> [What to do]:
Give back the full data, retyped precisely.

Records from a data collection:
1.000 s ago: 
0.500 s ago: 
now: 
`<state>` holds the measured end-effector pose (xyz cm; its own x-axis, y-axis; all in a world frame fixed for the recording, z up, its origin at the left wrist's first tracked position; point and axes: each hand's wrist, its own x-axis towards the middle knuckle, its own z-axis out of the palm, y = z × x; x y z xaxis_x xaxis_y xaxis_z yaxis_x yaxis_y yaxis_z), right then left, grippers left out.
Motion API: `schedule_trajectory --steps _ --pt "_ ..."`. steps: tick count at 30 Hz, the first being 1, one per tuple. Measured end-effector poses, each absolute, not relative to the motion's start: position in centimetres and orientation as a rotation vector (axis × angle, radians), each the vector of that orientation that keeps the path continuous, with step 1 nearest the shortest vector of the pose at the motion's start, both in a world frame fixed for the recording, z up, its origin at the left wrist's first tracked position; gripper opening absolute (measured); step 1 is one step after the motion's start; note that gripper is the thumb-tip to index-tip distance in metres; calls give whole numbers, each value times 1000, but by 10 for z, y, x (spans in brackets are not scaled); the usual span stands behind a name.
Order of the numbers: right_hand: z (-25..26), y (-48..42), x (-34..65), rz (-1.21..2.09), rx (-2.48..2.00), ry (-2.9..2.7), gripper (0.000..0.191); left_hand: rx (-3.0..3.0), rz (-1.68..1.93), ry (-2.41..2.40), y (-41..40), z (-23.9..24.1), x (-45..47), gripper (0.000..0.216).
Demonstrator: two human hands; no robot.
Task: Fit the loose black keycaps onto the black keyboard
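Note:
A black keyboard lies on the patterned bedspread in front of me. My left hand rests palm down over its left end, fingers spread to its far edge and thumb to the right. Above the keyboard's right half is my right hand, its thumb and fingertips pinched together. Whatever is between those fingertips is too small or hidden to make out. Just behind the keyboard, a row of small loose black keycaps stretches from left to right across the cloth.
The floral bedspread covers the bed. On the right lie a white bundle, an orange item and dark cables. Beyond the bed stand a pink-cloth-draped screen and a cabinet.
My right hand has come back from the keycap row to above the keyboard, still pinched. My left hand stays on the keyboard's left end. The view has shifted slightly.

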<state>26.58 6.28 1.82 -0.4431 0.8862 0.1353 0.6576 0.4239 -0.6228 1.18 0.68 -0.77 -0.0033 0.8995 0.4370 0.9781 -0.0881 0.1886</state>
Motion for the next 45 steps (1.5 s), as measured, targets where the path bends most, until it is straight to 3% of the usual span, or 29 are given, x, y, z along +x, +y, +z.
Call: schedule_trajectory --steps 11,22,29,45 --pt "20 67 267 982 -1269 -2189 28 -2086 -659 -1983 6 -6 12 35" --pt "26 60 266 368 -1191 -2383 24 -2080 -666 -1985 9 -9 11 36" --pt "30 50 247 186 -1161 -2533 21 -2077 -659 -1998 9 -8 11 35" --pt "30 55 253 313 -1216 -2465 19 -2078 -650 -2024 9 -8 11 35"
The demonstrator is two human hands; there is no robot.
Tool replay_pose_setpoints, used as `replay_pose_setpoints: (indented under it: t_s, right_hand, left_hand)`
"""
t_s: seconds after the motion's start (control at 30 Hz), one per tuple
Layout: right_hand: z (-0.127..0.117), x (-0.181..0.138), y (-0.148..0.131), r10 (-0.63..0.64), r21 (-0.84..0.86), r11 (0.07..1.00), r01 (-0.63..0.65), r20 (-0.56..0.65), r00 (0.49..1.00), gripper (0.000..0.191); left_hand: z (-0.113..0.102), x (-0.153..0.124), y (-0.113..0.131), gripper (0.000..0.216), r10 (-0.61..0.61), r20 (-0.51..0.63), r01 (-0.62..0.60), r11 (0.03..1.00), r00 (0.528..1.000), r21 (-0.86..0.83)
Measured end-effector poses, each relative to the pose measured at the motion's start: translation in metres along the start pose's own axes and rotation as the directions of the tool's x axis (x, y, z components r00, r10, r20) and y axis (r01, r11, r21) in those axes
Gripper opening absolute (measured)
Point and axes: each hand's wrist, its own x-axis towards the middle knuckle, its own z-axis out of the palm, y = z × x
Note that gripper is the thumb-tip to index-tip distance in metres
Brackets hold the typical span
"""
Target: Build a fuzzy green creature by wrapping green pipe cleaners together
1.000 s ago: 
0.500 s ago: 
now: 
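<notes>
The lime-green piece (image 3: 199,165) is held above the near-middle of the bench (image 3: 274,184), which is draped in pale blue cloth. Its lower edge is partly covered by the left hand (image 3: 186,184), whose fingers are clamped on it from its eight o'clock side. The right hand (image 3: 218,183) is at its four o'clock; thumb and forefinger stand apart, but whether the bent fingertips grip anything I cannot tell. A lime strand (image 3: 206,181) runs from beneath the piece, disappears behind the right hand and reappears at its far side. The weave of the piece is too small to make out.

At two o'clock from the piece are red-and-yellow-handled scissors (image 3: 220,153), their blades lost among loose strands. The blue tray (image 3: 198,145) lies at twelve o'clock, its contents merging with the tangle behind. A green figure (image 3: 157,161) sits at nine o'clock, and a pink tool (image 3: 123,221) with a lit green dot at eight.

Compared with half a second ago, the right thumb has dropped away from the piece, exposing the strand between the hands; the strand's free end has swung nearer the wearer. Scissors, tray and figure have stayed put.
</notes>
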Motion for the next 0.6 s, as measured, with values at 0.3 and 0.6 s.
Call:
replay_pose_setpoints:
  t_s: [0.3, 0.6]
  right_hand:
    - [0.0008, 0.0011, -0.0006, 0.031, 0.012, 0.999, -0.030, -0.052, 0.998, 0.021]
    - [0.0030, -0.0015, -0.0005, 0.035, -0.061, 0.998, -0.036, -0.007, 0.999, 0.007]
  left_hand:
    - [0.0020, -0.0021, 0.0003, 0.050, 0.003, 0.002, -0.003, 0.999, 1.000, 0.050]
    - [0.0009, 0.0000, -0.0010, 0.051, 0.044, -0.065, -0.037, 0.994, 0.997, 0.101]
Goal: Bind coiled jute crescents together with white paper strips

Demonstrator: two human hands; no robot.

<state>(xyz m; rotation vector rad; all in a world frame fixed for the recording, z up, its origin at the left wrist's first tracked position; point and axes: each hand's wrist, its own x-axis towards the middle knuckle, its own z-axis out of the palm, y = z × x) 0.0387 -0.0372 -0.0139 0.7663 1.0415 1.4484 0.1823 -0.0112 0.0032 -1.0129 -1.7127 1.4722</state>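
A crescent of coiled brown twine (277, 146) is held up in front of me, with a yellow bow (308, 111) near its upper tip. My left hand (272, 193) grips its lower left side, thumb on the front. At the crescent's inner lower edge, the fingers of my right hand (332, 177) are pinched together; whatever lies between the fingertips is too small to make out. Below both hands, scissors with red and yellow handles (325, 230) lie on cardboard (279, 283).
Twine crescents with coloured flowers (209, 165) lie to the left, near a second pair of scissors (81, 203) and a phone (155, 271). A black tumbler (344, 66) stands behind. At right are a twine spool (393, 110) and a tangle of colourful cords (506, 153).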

> [Answer below]:
1.000 s ago: 
0.500 s ago: 
now: 
`<state>` holds the measured end-effector pose (xyz cm; its own x-axis, y-axis; all in a world frame fixed for the recording, z up, its origin at the left wrist's first tracked position; point and axes: each hand's wrist, its own x-axis towards the middle knuckle, its own z-axis out of the palm, y = z × x; x y z xaxis_x xaxis_y xaxis_z yaxis_x yaxis_y yaxis_z), right then left, grippers left out.
Motion API: `schedule_trajectory --steps _ --pt "_ ..."`. steps: tick count at 30 Hz, the first being 1, one per tuple. Measured end-effector poses, each absolute, not relative to the motion's start: position in centimetres and orientation as a rotation vector (axis × angle, radians), each the vector of that orientation that keeps the path continuous, with step 1 nearest the shortest vector of the pose at the motion's start, both in a world frame fixed for the recording, z up, its origin at the left wrist's first tracked position; gripper opening absolute (measured); step 1 is one step after the motion's start; note that gripper is the thumb-tip to index-tip distance in metres; calls give whole numbers, each value times 1000, but by 10 for z, y, x (spans in brackets are not scaled); the usual span stands behind a name.
Order of the numbers: right_hand: z (-25..26), y (-48..42), x (-34..65), rz (-1.21..2.09), rx (-2.48..2.00), ry (-2.9..2.7), gripper (0.000..0.191); left_hand: rx (-3.0..3.0), rz (-1.68..1.93), ry (-2.41..2.40), y (-41..40), z (-23.9..24.1), x (-45..47), gripper (0.000..0.216).
Demonstrator: two human hands; no robot.
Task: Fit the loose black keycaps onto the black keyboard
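Note:
A black keyboard lies on the patterned bedspread in front of me. My left hand rests palm down over its left end, fingers spread to its far edge and thumb to the right. Above the keyboard's right half is my right hand, its thumb and fingertips pinched together. Whatever is between those fingertips is too small or hidden to make out. Just behind the keyboard, a row of small loose black keycaps stretches from left to right across the cloth.
The floral bedspread covers the bed. On the right lie a white bundle, an orange item and dark cables. Beyond the bed stand a pink-cloth-draped screen and a cabinet.
My right hand has come back from the keycap row to above the keyboard, still pinched. My left hand stays on the keyboard's left end. The view has shifted slightly.
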
<state>26.58 6.28 1.82 -0.4431 0.8862 0.1353 0.6576 0.4239 -0.6228 1.18 0.68 -0.77 -0.0033 0.8995 0.4370 0.9781 -0.0881 0.1886</state>
Motion for the next 45 steps (1.5 s), as measured, targets where the path bends most, until it is straight to 3% of the usual span, or 29 are given, x, y, z along +x, +y, +z.
Call: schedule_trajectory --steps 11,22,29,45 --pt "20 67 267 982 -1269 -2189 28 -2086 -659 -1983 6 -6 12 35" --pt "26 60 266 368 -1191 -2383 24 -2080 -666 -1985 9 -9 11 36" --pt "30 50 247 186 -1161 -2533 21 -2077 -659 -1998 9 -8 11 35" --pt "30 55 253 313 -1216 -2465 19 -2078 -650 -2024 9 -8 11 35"
The demonstrator is two human hands; there is no robot.
Tool replay_pose_setpoints, used as `replay_pose_setpoints: (indented under it: t_s, right_hand, left_hand)`
"""
t_s: seconds after the motion's start (control at 30 Hz), one per tuple
Layout: right_hand: z (-0.127..0.117), x (-0.181..0.138), y (-0.148..0.131), r10 (-0.63..0.64), r21 (-0.84..0.86), r11 (0.07..1.00), r01 (-0.63..0.65), r20 (-0.56..0.65), r00 (0.49..1.00), gripper (0.000..0.191); left_hand: z (-0.113..0.102), x (-0.153..0.124), y (-0.113..0.131), gripper (0.000..0.216), r10 (-0.61..0.61), r20 (-0.51..0.63), r01 (-0.62..0.60), r11 (0.03..1.00), r00 (0.528..1.000), r21 (-0.86..0.83)
Measured end-effector poses, each relative to the pose measured at the motion's start: translation in metres along the start pose's own axes and rotation as the directions of the tool's x axis (x, y, z components r00, r10, r20) and y axis (r01, r11, r21) in those axes
Gripper opening absolute (measured)
Point and axes: each hand's wrist, its own x-axis towards the middle knuckle, its own z-axis out of the palm, y = z × x
Note that gripper is the thumb-tip to index-tip distance in metres
Brackets hold the typical span
"""
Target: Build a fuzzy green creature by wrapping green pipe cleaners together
1.000 s ago: 
0.500 s ago: 
now: 
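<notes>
The lime-green piece (image 3: 199,165) is held above the near-middle of the bench (image 3: 274,184), which is draped in pale blue cloth. Its lower edge is partly covered by the left hand (image 3: 186,184), whose fingers are clamped on it from its eight o'clock side. The right hand (image 3: 218,183) is at its four o'clock; thumb and forefinger stand apart, but whether the bent fingertips grip anything I cannot tell. A lime strand (image 3: 206,181) runs from beneath the piece, disappears behind the right hand and reappears at its far side. The weave of the piece is too small to make out.

At two o'clock from the piece are red-and-yellow-handled scissors (image 3: 220,153), their blades lost among loose strands. The blue tray (image 3: 198,145) lies at twelve o'clock, its contents merging with the tangle behind. A green figure (image 3: 157,161) sits at nine o'clock, and a pink tool (image 3: 123,221) with a lit green dot at eight.

Compared with half a second ago, the right thumb has dropped away from the piece, exposing the strand between the hands; the strand's free end has swung nearer the wearer. Scissors, tray and figure have stayed put.
</notes>
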Motion for the next 0.6 s, as measured, with values at 0.3 and 0.6 s.
Call:
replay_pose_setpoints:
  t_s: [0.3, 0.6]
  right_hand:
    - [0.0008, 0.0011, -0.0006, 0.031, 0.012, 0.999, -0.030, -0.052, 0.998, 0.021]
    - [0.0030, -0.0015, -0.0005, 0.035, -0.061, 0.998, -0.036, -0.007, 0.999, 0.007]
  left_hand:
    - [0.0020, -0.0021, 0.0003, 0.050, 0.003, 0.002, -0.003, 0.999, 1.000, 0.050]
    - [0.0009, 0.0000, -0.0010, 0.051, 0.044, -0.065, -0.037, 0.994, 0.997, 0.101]
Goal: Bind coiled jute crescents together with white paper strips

Demonstrator: two human hands; no robot.

<state>(xyz m; rotation vector rad; all in a world frame fixed for the recording, z up, its origin at the left wrist's first tracked position; point and axes: each hand's wrist, its own x-axis towards the middle knuckle, its own z-axis out of the palm, y = z × x) 0.0387 -0.0372 -0.0139 0.7663 1.0415 1.4484 0.1823 -0.0112 0.0032 -1.0129 -1.7127 1.4722</state>
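A crescent of coiled brown twine (277, 146) is held up in front of me, with a yellow bow (308, 111) near its upper tip. My left hand (272, 193) grips its lower left side, thumb on the front. At the crescent's inner lower edge, the fingers of my right hand (332, 177) are pinched together; whatever lies between the fingertips is too small to make out. Below both hands, scissors with red and yellow handles (325, 230) lie on cardboard (279, 283).
Twine crescents with coloured flowers (209, 165) lie to the left, near a second pair of scissors (81, 203) and a phone (155, 271). A black tumbler (344, 66) stands behind. At right are a twine spool (393, 110) and a tangle of colourful cords (506, 153).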

There is nothing else to the answer.